▶ Your task: Write out each entry below exactly. Do not include the images.

Dataset records
····················

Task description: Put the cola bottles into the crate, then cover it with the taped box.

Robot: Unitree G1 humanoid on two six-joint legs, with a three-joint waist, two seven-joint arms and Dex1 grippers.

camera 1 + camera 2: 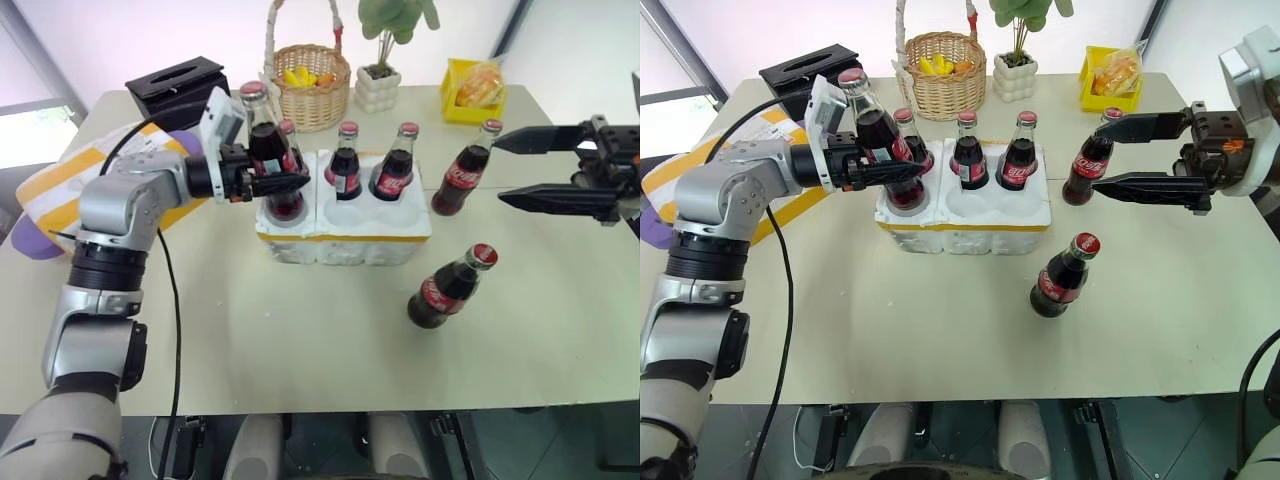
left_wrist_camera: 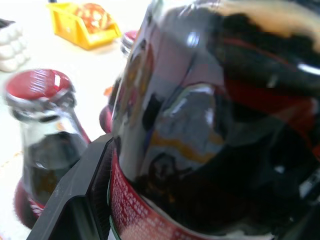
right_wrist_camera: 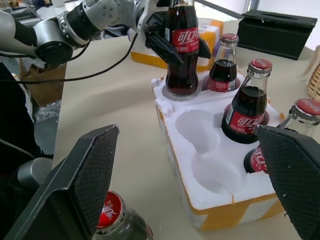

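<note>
Head view: nearest the camera a loose cola bottle (image 1: 446, 288) stands on the table (image 1: 300, 340), near-right of the crate (image 1: 345, 222). A second loose bottle (image 1: 462, 172) stands just right of the crate, between the fingers of the right gripper (image 1: 515, 170), which are spread wide and have hold of nothing. The left gripper (image 1: 290, 172) is clamped around the body of a held bottle (image 1: 262, 125), upright over the near-left well, base at or just in the well mouth; cannot tell if seated. Three more bottles sit in the far row: one (image 1: 288, 140) behind the held bottle, one (image 1: 345, 162) in the middle, one (image 1: 394, 165) on the right. The two other near wells are empty. The taped box (image 1: 75, 175) lies far left, partly behind the left arm.

Left wrist view: the held bottle's glass sits tight against a black finger (image 2: 75, 200); small white print on the red label is unreadable.

Right wrist view: Chinese characters, white on red, on the held bottle's label; wide-apart fingers frame the crate.

Handling: glass is stiff, smooth, likely slippery and breakable, fairly heavy when full. Best taken at the labelled body, kept upright. The foam crate is light and may shift if pushed.
</note>
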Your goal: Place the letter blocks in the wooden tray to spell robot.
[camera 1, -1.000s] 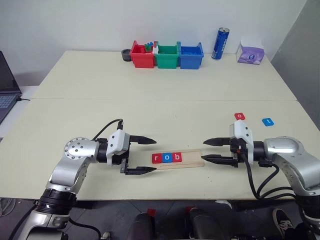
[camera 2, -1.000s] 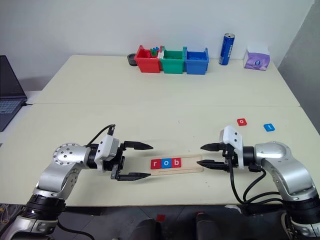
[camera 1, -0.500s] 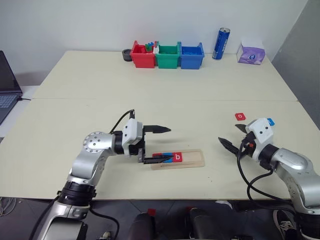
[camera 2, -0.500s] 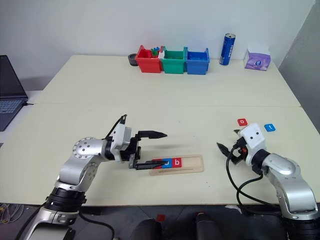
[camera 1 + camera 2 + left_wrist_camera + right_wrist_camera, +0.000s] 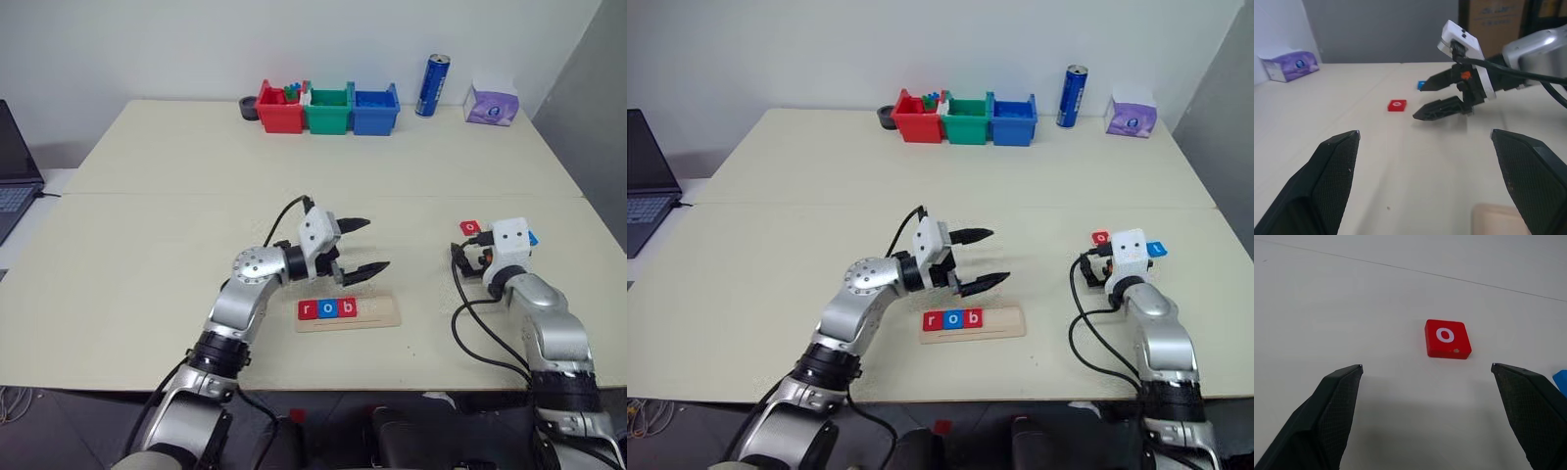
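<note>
- Pale wooden tray (image 5: 348, 312) on the bench's near edge: red "r", blue "o", red "b" tiles (image 5: 327, 309) seated, two slots free.
- Left end effector (image 5: 364, 247), jaws apart and empty, has swung in above the tray.
- Right end effector (image 5: 1422, 101) turned away, wide open, now facing the red "o" tile (image 5: 1446, 339); likely the next pick, blue tile (image 5: 1156, 249) beside.

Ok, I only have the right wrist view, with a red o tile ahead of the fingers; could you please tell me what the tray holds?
Observer: The wooden tray holds three letter blocks reading r, o, b, at its left end.
Operator: Thanks. Where is the left gripper?
Observer: The left gripper hovers open by the tray.
Operator: And that blue corner?
Observer: A blue block, right of the red o block.
</note>
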Available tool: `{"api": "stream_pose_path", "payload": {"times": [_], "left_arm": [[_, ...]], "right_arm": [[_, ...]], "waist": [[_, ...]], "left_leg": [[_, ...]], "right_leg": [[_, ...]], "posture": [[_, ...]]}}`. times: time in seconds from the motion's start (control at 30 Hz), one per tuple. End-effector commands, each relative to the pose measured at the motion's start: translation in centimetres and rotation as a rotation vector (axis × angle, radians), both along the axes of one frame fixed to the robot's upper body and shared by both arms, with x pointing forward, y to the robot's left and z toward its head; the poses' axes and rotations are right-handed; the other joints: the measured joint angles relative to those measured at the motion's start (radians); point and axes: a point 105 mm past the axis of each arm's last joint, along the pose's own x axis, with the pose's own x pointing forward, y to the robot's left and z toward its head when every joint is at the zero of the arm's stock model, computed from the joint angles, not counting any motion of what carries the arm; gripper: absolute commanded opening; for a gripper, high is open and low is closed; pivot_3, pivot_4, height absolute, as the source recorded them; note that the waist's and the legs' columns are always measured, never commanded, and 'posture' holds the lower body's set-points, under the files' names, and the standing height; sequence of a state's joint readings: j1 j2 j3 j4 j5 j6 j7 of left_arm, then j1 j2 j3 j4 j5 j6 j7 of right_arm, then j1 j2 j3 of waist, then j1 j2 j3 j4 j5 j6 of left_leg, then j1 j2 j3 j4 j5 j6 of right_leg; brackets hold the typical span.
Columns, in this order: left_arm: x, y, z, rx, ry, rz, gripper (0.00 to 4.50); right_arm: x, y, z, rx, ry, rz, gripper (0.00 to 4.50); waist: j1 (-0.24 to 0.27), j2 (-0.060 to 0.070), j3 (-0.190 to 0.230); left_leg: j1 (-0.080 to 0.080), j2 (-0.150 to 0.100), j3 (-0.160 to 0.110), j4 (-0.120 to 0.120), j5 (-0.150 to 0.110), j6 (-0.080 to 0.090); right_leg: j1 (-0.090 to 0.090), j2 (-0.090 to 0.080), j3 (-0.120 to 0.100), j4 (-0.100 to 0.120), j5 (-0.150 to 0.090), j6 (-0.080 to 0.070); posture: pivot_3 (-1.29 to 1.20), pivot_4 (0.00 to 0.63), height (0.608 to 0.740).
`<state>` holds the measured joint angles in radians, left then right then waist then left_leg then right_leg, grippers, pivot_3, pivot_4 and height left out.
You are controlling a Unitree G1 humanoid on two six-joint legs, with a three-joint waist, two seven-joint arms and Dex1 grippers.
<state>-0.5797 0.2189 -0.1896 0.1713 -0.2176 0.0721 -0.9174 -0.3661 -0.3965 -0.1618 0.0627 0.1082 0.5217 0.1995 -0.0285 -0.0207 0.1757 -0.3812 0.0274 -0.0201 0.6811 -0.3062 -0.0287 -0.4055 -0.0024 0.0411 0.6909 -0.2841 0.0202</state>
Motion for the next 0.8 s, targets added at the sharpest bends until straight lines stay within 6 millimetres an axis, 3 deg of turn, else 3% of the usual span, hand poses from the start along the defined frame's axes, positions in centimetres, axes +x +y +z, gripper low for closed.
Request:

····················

▶ Answer space:
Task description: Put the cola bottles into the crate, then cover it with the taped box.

Robot: Unitree G1 humanoid on two six-joint legs, with a three-joint waist, two seven-joint arms and Dex1 grippers.

camera 1 + camera 2: 
left_wrist_camera: 
right_wrist_camera: 

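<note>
Head view: nearest the camera a loose cola bottle (image 1: 446, 288) stands on the table (image 1: 300, 340), near-right of the crate (image 1: 345, 222). A second loose bottle (image 1: 462, 172) stands just right of the crate, between the fingers of the right gripper (image 1: 515, 170), which are spread wide and have hold of nothing. The left gripper (image 1: 290, 172) is clamped around the body of a held bottle (image 1: 262, 125), upright over the near-left well, base at or just in the well mouth; cannot tell if seated. Three more bottles sit in the far row: one (image 1: 288, 140) behind the held bottle, one (image 1: 345, 162) in the middle, one (image 1: 394, 165) on the right. The two other near wells are empty. The taped box (image 1: 75, 175) lies far left, partly behind the left arm.

Left wrist view: the held bottle's glass sits tight against a black finger (image 2: 75, 200); small white print on the red label is unreadable.

Right wrist view: Chinese characters, white on red, on the held bottle's label; wide-apart fingers frame the crate.

Handling: glass is stiff, smooth, likely slippery and breakable, fairly heavy when full. Best taken at the labelled body, kept upright. The foam crate is light and may shift if pushed.
</note>
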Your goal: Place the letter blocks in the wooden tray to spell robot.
[camera 1, -1.000s] 
[camera 2, -1.000s] 
[camera 1, -0.500s] 
[camera 2, -0.500s] 
[camera 1 + camera 2 + left_wrist_camera + right_wrist_camera, +0.000s] 
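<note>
- Pale wooden tray (image 5: 348, 312) on the bench's near edge: red "r", blue "o", red "b" tiles (image 5: 327, 309) seated, two slots free.
- Left end effector (image 5: 364, 247), jaws apart and empty, has swung in above the tray.
- Right end effector (image 5: 1422, 101) turned away, wide open, now facing the red "o" tile (image 5: 1446, 339); likely the next pick, blue tile (image 5: 1156, 249) beside.

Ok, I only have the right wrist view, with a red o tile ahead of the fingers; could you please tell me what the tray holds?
Observer: The wooden tray holds three letter blocks reading r, o, b, at its left end.
Operator: Thanks. Where is the left gripper?
Observer: The left gripper hovers open by the tray.
Operator: And that blue corner?
Observer: A blue block, right of the red o block.
</note>
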Available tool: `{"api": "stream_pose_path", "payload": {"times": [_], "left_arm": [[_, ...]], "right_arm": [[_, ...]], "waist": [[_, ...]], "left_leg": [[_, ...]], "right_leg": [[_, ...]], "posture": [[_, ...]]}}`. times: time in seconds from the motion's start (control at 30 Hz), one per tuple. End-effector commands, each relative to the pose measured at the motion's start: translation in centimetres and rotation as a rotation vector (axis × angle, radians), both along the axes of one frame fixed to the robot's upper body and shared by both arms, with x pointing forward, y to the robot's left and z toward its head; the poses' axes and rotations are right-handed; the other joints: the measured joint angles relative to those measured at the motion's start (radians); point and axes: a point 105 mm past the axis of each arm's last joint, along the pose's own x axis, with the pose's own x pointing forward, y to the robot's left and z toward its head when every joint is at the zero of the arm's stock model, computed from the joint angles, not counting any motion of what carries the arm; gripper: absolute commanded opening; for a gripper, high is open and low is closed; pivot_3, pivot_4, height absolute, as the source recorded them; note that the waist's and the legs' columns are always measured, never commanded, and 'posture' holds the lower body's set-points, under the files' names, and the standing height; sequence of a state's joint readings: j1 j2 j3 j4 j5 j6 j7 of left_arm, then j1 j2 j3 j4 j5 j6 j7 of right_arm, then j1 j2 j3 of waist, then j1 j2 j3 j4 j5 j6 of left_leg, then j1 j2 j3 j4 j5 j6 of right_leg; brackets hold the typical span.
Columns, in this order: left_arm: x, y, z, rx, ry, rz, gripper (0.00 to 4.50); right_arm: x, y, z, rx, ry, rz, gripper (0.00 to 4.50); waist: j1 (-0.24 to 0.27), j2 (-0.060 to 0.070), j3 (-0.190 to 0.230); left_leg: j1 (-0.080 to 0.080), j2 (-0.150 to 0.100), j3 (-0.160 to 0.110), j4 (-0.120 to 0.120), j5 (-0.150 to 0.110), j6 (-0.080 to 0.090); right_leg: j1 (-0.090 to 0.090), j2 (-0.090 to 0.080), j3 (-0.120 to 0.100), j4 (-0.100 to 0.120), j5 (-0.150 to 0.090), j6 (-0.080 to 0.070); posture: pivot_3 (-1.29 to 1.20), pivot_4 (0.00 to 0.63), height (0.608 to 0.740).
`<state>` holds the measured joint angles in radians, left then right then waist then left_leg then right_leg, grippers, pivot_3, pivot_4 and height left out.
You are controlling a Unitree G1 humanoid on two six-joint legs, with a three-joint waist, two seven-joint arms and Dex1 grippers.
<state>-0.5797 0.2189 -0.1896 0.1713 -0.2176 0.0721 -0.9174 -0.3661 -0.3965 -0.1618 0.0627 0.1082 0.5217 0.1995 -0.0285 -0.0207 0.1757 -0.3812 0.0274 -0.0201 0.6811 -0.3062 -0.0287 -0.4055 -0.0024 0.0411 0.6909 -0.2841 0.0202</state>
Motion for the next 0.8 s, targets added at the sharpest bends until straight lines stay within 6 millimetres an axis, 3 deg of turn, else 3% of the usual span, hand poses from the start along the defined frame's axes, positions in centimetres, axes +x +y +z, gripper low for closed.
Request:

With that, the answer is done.